When you are dealing with an abusive arsehole your children are going to get a fair amount of brainwashing. Not only him but in my kids case all his family and a fair amount of officialdom too.

The fact is he's their dad. You start telling him "the truth" your just another voice telling your kids that you are right and anyone who disagrees with you is wrong. Why should your kids believe you over him?

The whole point of abuse is to remove an individuals ability to think and act independently. What you want your kids to do is the exact opposite think and act for themselves independently of their father

Reminding them constantly that they can do this, that you do this, you're allowing them the space for figure it out for themselves. The fact you allow them to exist independently from you but he doesnt is going to be important

You are also giving them the skills to operate in a difficult and challenging environment without feeling disloyal to you or to their father.

it keeps them safe.

The most dangerous time for your kid is when they challenge their father. Giving them the skills to hold onto their own truth without needing to challenge others when it is unprofitable or dangerous to do so is really important.

ChairP0se9to5 · 09/06/2022 10:12

to which she has said again to me daddy loves you etc. My response is still mummy and daddy will have separate parties as sometimes mummies and daddies aren't good together.''

You have all of my sympathies. Just keep reiterating that ''mummy was not happy''.

And depersonalise it. In a relationship, both people need to be happy. A relationship is not one person in charge telling the other person that they ought to be happy. They both really need to be happy.

Every single time you hear of a couple breaking up, refuse to do the catastrophising bullshit.
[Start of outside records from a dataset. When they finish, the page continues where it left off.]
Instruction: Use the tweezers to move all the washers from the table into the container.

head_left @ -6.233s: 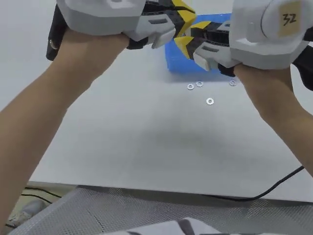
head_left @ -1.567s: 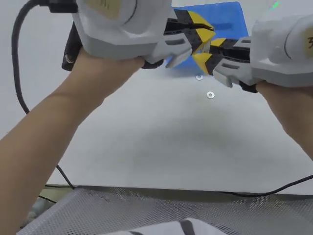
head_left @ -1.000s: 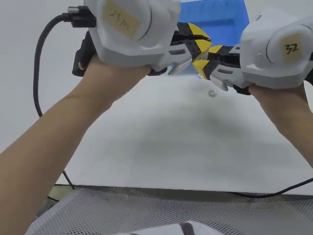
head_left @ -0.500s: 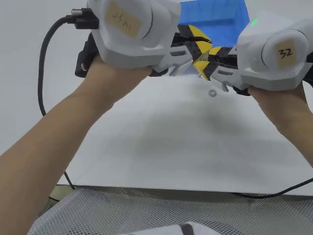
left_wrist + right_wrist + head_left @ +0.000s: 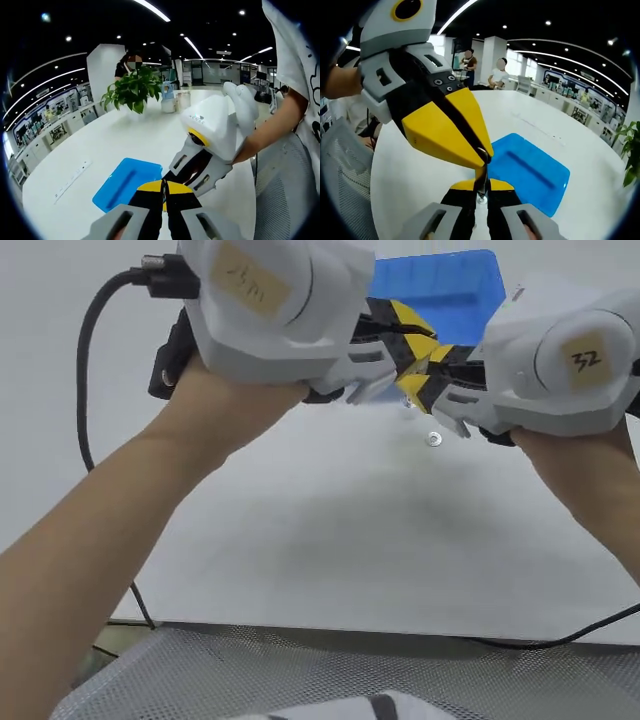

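Meeting tip to tip toward the surface's [image 5: 330, 530] far edge, the closed left hand-held gripper [image 5: 482, 152] steadies tweezers [image 5: 480, 177] pinched by the right hand-held gripper [image 5: 481, 192], likely regripping, a washer [image 5: 433, 439] lying near the container [image 5: 440, 285].

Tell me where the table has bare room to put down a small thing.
The wide white table between the washer and the near edge is bare, with the forearm on its left. It is crowded before the blue container, where the left gripper and the right gripper meet by the washer.
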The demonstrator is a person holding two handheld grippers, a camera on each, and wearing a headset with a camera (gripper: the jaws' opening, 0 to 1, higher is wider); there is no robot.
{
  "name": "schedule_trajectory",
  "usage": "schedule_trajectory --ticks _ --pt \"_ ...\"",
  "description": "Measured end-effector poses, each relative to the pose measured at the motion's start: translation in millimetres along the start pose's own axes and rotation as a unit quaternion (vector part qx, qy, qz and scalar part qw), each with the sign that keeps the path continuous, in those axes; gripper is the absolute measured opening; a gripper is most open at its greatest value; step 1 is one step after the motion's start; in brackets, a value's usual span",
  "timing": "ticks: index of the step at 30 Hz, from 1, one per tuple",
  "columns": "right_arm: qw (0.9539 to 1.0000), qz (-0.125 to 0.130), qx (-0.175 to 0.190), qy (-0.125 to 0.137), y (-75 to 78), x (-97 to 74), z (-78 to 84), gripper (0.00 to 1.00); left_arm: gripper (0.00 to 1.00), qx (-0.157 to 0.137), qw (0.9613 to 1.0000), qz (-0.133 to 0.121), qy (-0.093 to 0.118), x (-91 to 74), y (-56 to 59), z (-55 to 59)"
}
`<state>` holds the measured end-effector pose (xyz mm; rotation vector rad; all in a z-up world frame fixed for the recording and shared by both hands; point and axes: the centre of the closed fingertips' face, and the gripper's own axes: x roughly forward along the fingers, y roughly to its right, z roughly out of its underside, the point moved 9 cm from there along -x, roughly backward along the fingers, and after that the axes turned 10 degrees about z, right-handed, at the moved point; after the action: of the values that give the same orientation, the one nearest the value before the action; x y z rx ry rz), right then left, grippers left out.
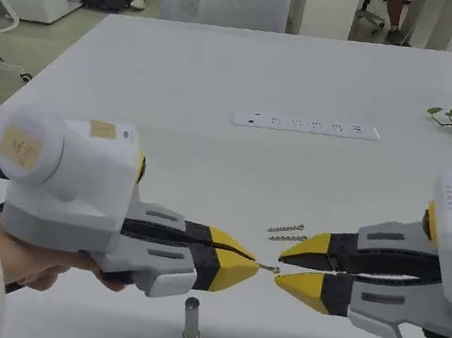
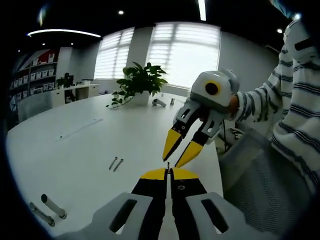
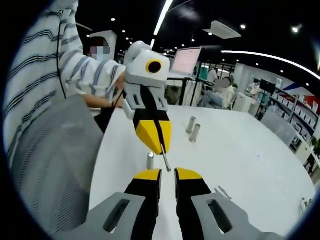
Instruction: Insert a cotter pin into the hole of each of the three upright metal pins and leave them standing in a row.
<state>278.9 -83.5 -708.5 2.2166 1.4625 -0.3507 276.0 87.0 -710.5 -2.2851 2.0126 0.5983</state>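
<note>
- My left gripper (image 1: 251, 267) is pressed together on a cotter pin (image 1: 269, 268) — thin, light wire that I judge springy and quick to slip.
- My right gripper (image 1: 281, 269) is spread, with its tips at the wire's free end; I'd pinch it squarely on the shank.
- A metal pin (image 1: 192, 319) stands on the table (image 1: 215, 132) just below — stiff, but probably easy to topple.

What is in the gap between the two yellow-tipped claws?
A thin metal cotter pin, pinched in the shut left claw, pointing at the open right claw; the head view shows it.
</note>
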Motion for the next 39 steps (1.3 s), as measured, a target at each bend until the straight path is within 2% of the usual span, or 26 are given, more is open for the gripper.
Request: schedule_trajectory --ticks 3,6,9,12,19,30,33,39 --pt "1.0000 -0.006 0.007 0.000 -2.6 -0.5 1.0 0.12 0.00 0.009 0.9999 0.006 -0.002 0.7 0.7 -0.6" --pt "0.9999 -0.011 0.008 0.000 -4.7 0.0 1.0 0.11 0.00 0.007 0.9997 0.021 -0.006 3.2 2.7 0.9" --pt "0.9997 -0.022 0.009 0.003 -7.9 0.8 0.7 0.11 0.00 0.009 0.9995 0.028 -0.014 6.5 4.2 3.5" --pt "0.9996 -0.029 0.008 0.000 -10.0 1.6 1.2 0.10 0.00 0.009 0.9993 0.034 -0.013 8.0 6.3 3.2" --pt "0.9992 -0.040 0.005 -0.004 -13.7 3.2 1.7 0.06 0.00 0.014 0.9989 0.042 -0.016 9.1 8.4 2.4" --pt "0.9980 -0.061 -0.013 -0.016 -17.6 2.5 2.7 0.05 0.00 0.015 0.9982 0.050 -0.029 9.4 10.8 8.2" --pt "0.9974 -0.066 -0.020 -0.021 -18.8 1.6 3.0 0.04 0.00 0.019 0.9976 0.053 -0.040 10.7 11.4 11.5" --pt "0.9958 -0.078 -0.032 -0.037 -22.3 0.9 3.8 0.04 0.00 0.022 0.9968 0.061 -0.047 12.0 12.7 15.7"
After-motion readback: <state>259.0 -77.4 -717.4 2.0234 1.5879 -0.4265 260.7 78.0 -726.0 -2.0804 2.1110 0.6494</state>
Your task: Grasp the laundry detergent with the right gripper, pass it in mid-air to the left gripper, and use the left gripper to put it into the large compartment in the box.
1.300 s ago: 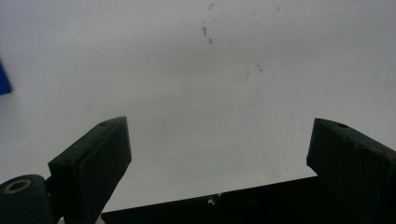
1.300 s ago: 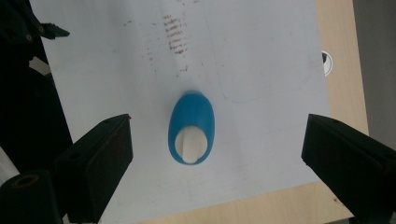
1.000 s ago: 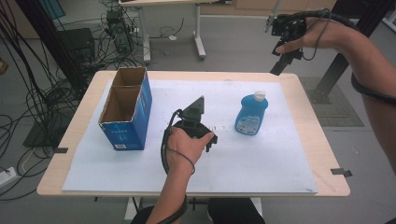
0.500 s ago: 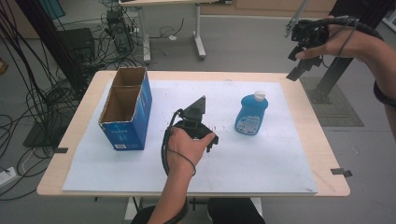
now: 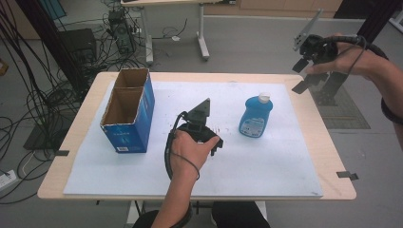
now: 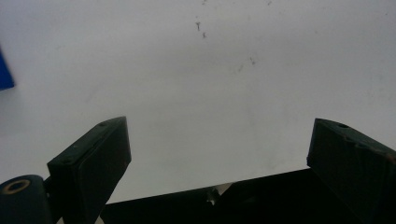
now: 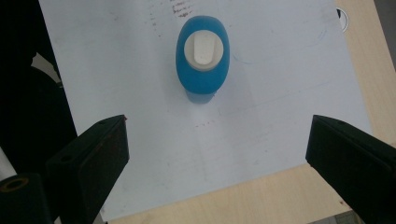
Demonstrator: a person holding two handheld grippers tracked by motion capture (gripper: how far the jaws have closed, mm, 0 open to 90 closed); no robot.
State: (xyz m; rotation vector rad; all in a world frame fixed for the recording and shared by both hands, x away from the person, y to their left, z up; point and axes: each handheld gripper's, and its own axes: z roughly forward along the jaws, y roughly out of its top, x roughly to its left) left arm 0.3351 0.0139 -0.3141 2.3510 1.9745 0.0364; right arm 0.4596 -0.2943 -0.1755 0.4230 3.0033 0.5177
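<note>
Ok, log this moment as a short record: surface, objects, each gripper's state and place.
surface: wooden table with a white sheet over most of it
box: blue cardboard box, open top, two compartments, left part of sheet
bottle: blue bottle with white cap, upright, right of centre
left gripper: open, low over the sheet's middle, holds nothing
right gripper: open, raised beyond the table's far right corner, holds nothing

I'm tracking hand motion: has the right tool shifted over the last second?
Yes. In the high view the right tool has swung rightward, away from the blue bottle, and now hangs beyond the table's far right corner.
</note>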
For years I was scared that he was going to ''tell the truth'' but now, they're 19 and 16.... what's the ''truth''. That mum left you because she wanted to?

It sounds like my right to them.

They are tough tough times though. Splitting up from a narcissist is hell on earth. They use the courts to control you. They smear campaign you. They use the children to control you. They insinuate that you're mentally ill and vaguely threaten to tell various social bodies.

Stay grounded, this behaviour could drive you crazy and it would be the predictable outcome of having been gaslighted to fuck. But do yoga, have a beer, listen to an anti-anxiety meditation, post online. But do not have any visible reaction. You are going to have a reaction to a fucking abusive narcissist driving you crazy but hide it from him. Yoga, beer, vent online.

All of my sympathies. My 19 year old and my 16 year old have no time for him. Of course he blames me for this but they just see him for who he is. But I am a million times more impervious to what he thinks than I was.